*** Opening Data extract ***

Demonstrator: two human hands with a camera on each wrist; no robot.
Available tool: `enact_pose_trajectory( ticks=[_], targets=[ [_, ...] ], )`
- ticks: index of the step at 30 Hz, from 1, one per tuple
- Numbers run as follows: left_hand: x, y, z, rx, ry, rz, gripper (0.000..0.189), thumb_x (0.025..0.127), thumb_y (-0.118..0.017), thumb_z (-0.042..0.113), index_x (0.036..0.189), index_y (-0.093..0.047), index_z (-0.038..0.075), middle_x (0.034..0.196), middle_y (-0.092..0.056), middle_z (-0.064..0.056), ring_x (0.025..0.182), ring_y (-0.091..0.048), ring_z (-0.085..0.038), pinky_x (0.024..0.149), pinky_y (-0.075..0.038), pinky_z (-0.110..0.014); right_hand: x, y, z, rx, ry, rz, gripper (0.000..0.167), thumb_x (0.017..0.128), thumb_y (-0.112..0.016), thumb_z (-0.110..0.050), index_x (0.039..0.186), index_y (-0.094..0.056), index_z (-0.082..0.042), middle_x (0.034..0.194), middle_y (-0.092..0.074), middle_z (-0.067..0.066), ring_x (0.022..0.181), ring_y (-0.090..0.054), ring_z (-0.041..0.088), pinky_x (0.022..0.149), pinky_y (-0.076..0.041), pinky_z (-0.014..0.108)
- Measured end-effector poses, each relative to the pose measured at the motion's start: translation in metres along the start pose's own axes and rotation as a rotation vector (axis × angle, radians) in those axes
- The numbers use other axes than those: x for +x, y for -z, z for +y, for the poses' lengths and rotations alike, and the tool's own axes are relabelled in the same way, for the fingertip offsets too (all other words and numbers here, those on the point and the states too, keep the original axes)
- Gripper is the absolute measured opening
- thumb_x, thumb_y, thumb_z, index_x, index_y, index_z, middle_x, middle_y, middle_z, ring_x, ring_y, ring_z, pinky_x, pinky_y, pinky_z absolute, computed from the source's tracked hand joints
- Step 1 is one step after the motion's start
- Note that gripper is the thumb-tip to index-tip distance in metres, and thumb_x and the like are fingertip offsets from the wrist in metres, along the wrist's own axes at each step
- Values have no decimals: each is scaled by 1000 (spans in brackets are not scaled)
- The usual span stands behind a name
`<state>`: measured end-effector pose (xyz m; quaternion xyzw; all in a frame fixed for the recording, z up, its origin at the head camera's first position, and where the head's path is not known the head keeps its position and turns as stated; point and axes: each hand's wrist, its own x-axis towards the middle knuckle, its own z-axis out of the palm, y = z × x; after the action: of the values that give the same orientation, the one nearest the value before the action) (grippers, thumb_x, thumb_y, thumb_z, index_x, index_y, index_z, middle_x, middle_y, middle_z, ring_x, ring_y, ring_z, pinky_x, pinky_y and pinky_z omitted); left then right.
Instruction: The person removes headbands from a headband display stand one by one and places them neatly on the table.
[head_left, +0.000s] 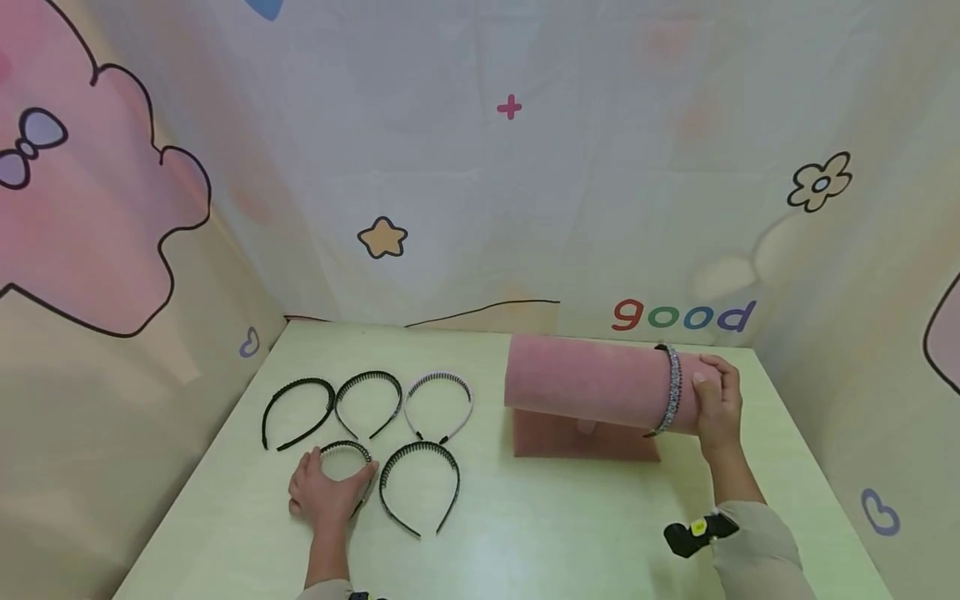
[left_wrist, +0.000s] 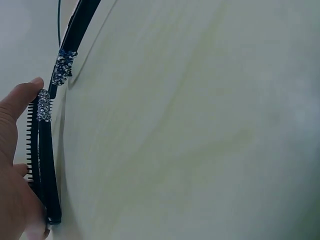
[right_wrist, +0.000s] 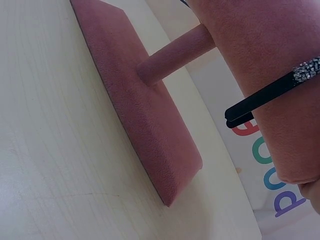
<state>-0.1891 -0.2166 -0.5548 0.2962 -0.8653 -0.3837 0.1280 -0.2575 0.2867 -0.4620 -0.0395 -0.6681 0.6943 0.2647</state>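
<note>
My left hand [head_left: 322, 492] grips a toothed black headband [left_wrist: 47, 165] at the table's front left, thumb on one side and fingers on the other. In the left wrist view, sparkly stones cover part of it near my thumb. My right hand [head_left: 720, 408] holds the right end of a pink plush roll [head_left: 585, 375], fingers over the top and thumb in front. A glittering headband [head_left: 673, 392] sits around that roll, just left of my right hand. In the right wrist view, its black tips [right_wrist: 240, 112] stick out below the roll.
A short post joins the roll to a pink base [right_wrist: 130, 95] on the pale table. Around my left hand lie a black headband [head_left: 300, 382], two toothed black headbands [head_left: 367, 374] [head_left: 420, 446] and a pale lilac one [head_left: 471, 400]. Printed cloth walls [head_left: 450, 167] enclose the table.
</note>
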Motion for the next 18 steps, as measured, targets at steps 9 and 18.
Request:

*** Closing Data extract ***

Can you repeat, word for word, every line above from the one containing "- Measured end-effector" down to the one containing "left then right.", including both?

- Measured end-effector poses, each relative to the pose measured at the motion's start: translation in metres along the start pose's own axes and rotation as a rotation vector (axis × angle, radians) in those axes
- The numbers use other axes than those: x for +x, y for -z, z for +y, for the poses' lengths and rotations alike, and the tool's own axes are relabelled in the same way, for the fingertip offsets too (all other words and numbers here, those on the point and the states too, keep the original axes)
- Gripper is the absolute measured opening
- thumb_x, thumb_y, thumb_z, index_x, index_y, index_z, middle_x, middle_y, middle_z, ring_x, ring_y, ring_z, pinky_x, pinky_y, pinky_z absolute, computed from the source's tracked hand joints
- Step 1 is one step after the motion's start
- Note that gripper is the thumb-tip to index-tip distance in metres, and thumb_x and the like are fingertip offsets from the wrist in metres, along the wrist's own axes at each step
- Values have no decimals: each is scaled by 1000 (spans in brackets are not scaled)
- The usual span stands behind a name
`<state>`: measured end-effector pose (xyz m; quaternion xyzw; all in a frame fixed for the recording, z up, its origin at the head camera's first position, and where the head's path is not known the head keeps its position and turns as stated; point and axes: each hand's wrist, its own x-axis towards the middle knuckle, its own z-axis out of the palm, y = z × x; after the action: of the values that give the same orientation, the one nearest the value before the action) (grippers, thumb_x, thumb_y, thumb_z, index_x, index_y, index_z, middle_x, middle_y, middle_z, ring_x, ring_y, ring_z, pinky_x, pinky_y and pinky_z omitted); left then right.

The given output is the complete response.